If a line below contains the string "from", copy it out.

****************

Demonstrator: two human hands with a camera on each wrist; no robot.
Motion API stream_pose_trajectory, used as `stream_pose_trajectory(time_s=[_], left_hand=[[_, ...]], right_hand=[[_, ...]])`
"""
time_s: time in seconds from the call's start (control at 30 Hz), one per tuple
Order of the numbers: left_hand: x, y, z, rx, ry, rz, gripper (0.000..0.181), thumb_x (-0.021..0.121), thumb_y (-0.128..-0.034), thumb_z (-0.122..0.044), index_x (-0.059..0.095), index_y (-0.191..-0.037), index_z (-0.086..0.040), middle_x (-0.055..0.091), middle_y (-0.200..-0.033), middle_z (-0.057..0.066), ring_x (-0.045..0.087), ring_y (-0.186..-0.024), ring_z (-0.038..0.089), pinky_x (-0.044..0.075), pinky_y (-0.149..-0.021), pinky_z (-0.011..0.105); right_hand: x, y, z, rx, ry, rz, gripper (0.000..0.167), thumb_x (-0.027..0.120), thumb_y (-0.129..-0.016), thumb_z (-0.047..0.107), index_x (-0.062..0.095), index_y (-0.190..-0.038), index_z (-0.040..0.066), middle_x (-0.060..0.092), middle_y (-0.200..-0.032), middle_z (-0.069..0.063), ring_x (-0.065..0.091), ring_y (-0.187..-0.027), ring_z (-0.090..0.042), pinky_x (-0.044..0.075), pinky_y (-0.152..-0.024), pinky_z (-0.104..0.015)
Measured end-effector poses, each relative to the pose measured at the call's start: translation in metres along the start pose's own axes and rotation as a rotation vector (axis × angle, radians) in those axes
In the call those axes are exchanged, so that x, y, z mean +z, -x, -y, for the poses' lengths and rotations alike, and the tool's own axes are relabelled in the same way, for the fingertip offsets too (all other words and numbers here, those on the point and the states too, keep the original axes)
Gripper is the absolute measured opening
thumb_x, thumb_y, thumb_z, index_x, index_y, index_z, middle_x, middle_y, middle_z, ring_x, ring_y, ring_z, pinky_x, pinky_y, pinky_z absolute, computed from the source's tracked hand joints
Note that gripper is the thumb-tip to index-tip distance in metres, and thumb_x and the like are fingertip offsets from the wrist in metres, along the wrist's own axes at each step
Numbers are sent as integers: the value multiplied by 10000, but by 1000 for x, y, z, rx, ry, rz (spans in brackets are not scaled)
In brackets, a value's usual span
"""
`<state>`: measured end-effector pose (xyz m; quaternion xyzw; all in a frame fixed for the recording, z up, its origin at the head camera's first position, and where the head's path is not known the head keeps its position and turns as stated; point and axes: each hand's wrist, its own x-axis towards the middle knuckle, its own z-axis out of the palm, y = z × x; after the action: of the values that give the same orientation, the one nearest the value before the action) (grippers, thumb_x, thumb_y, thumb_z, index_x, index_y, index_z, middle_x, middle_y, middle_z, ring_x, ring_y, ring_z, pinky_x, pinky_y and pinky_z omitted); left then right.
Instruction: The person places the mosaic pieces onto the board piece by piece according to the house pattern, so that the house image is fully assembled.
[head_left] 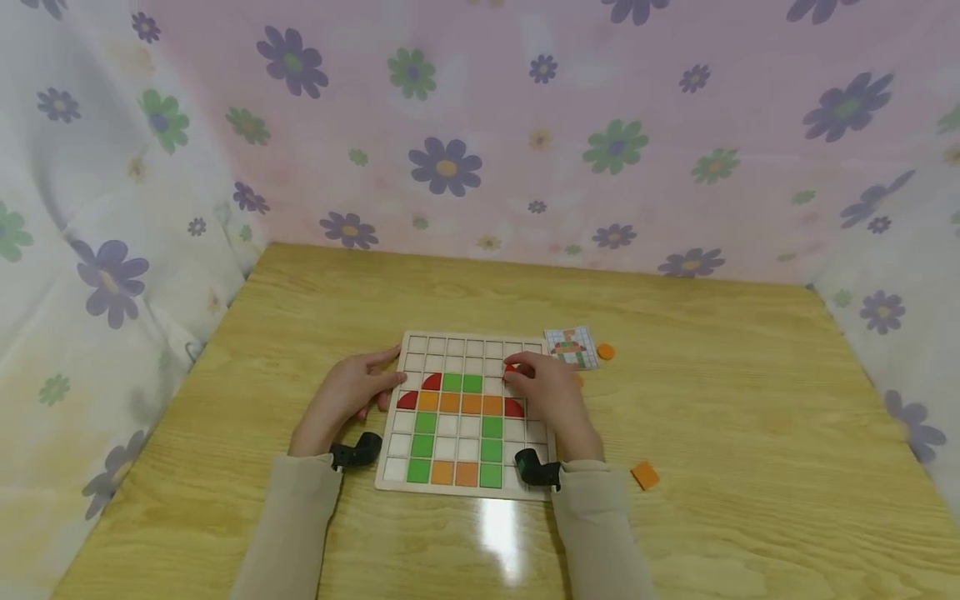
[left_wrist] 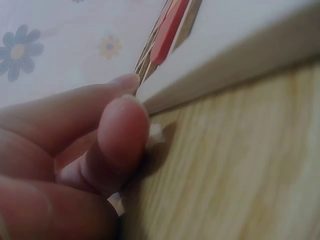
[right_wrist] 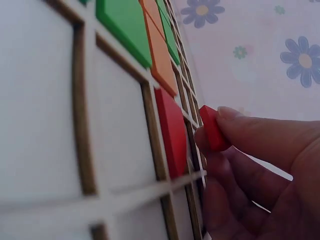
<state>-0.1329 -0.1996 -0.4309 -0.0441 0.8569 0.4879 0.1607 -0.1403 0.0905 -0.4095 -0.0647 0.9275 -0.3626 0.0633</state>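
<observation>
A wooden grid board (head_left: 446, 426) lies on the table, with green, orange and red pieces set in its squares. My left hand (head_left: 349, 389) rests at the board's left side, its thumb and index finger touching the edge; in the left wrist view the thumb (left_wrist: 124, 127) is against that edge. Over the board's right part, my right hand (head_left: 553, 398) pinches a small red piece (right_wrist: 214, 129) between thumb and fingers, just off the grid. Below it, a red curved-edge piece (right_wrist: 171, 132) sits in a square, beside an orange square (right_wrist: 161, 62).
A pattern card (head_left: 572, 347) lies at the board's upper right corner. Beside it is an orange round piece (head_left: 606, 352), with another orange piece (head_left: 579, 380) partly behind the right hand. An orange square tile (head_left: 645, 475) lies right of the right forearm. Flowered cloth (head_left: 517, 167) hangs behind the table.
</observation>
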Motion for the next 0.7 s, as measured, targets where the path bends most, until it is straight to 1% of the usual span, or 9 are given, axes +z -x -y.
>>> stream_pose_trajectory(time_s=[0.17, 0.23, 0.3, 0.4, 0.53, 0.57, 0.63, 0.7], left_hand=[[-2, -3, -2, -10, 11, -3, 535, 645, -788, -430, 452, -1284, -380, 563, -569, 127, 335, -329, 154, 352, -326, 289], [0, -1, 0, -12, 23, 0, 529, 650, -787, -419, 455, -1278, -387, 562, -564, 129, 330, -323, 152, 349, -322, 286], [1, 0, 1, -11, 28, -2, 529, 654, -784, -416, 460, -1275, -386, 558, -549, 123, 325, -315, 151, 343, -316, 285], [4, 3, 3, -11, 36, -8, 531, 653, -783, -416, 463, -1277, -378, 554, -536, 114, 318, -309, 147, 348, -315, 293], [6, 4, 4, -2, 38, -17, 539, 650, -783, -421, 463, -1284, -362, 549, -526, 106, 315, -306, 141, 346, -309, 286], [5, 3, 4, 8, 30, -17, 542, 647, -786, -421, 459, -1290, -353, 550, -524, 102, 316, -305, 138, 349, -308, 284], [4, 1, 3, 13, 41, -13, 550, 650, -783, -420, 459, -1293, -346, 551, -525, 103, 318, -305, 134, 347, -307, 278], [2, -1, 1, 24, 51, -7, 560, 651, -783, -419, 453, -1300, -340, 553, -528, 104, 321, -304, 131, 349, -306, 278]], right_hand=[[9, -2, 8, -6, -2, -13, 184, 639, -834, 236, 677, -1006, 181, 636, -883, 45, 538, -797, -150, 448, -728, -331], [12, 0, 8, -12, -2, -14, 170, 641, -833, 226, 683, -993, 187, 635, -897, 52, 538, -814, -148, 448, -751, -337], [15, 2, 8, -27, 4, -11, 163, 639, -835, 211, 689, -989, 187, 635, -941, 45, 546, -865, -153, 444, -793, -353], [16, 7, 7, -57, 29, -13, 161, 639, -834, 192, 697, -984, 186, 627, -962, 33, 545, -887, -161, 445, -802, -361], [17, 6, 8, -136, 94, -18, 159, 637, -832, 161, 704, -975, 185, 623, -929, 38, 550, -857, -145, 453, -765, -340], [18, 6, 8, -157, 112, -16, 160, 636, -832, 154, 705, -974, 185, 619, -914, 41, 548, -838, -142, 454, -754, -333], [18, 3, 9, -202, 146, -19, 159, 634, -832, 135, 707, -966, 179, 611, -884, 44, 540, -802, -132, 454, -730, -321], [18, -1, 11, -227, 165, -26, 157, 637, -827, 119, 710, -956, 169, 602, -861, 45, 529, -776, -122, 452, -714, -314]])
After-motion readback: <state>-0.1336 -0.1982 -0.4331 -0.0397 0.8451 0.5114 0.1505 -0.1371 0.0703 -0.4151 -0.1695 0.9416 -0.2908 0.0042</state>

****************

- **SOLUTION TO THE PROBLEM**
time_s: time in seconds from the call's start (control at 30 Hz), one per tuple
thumb_x, thumb_y, thumb_z, index_x, index_y, index_z, middle_x, middle_y, middle_z, ring_x, ring_y, ring_z, pinky_x, pinky_y, pinky_z absolute, computed from the source's tracked hand joints
Note that gripper is the thumb-tip to index-tip distance in metres, and thumb_x and the like are fingertip offsets from the wrist in metres, along the wrist's own axes at each step

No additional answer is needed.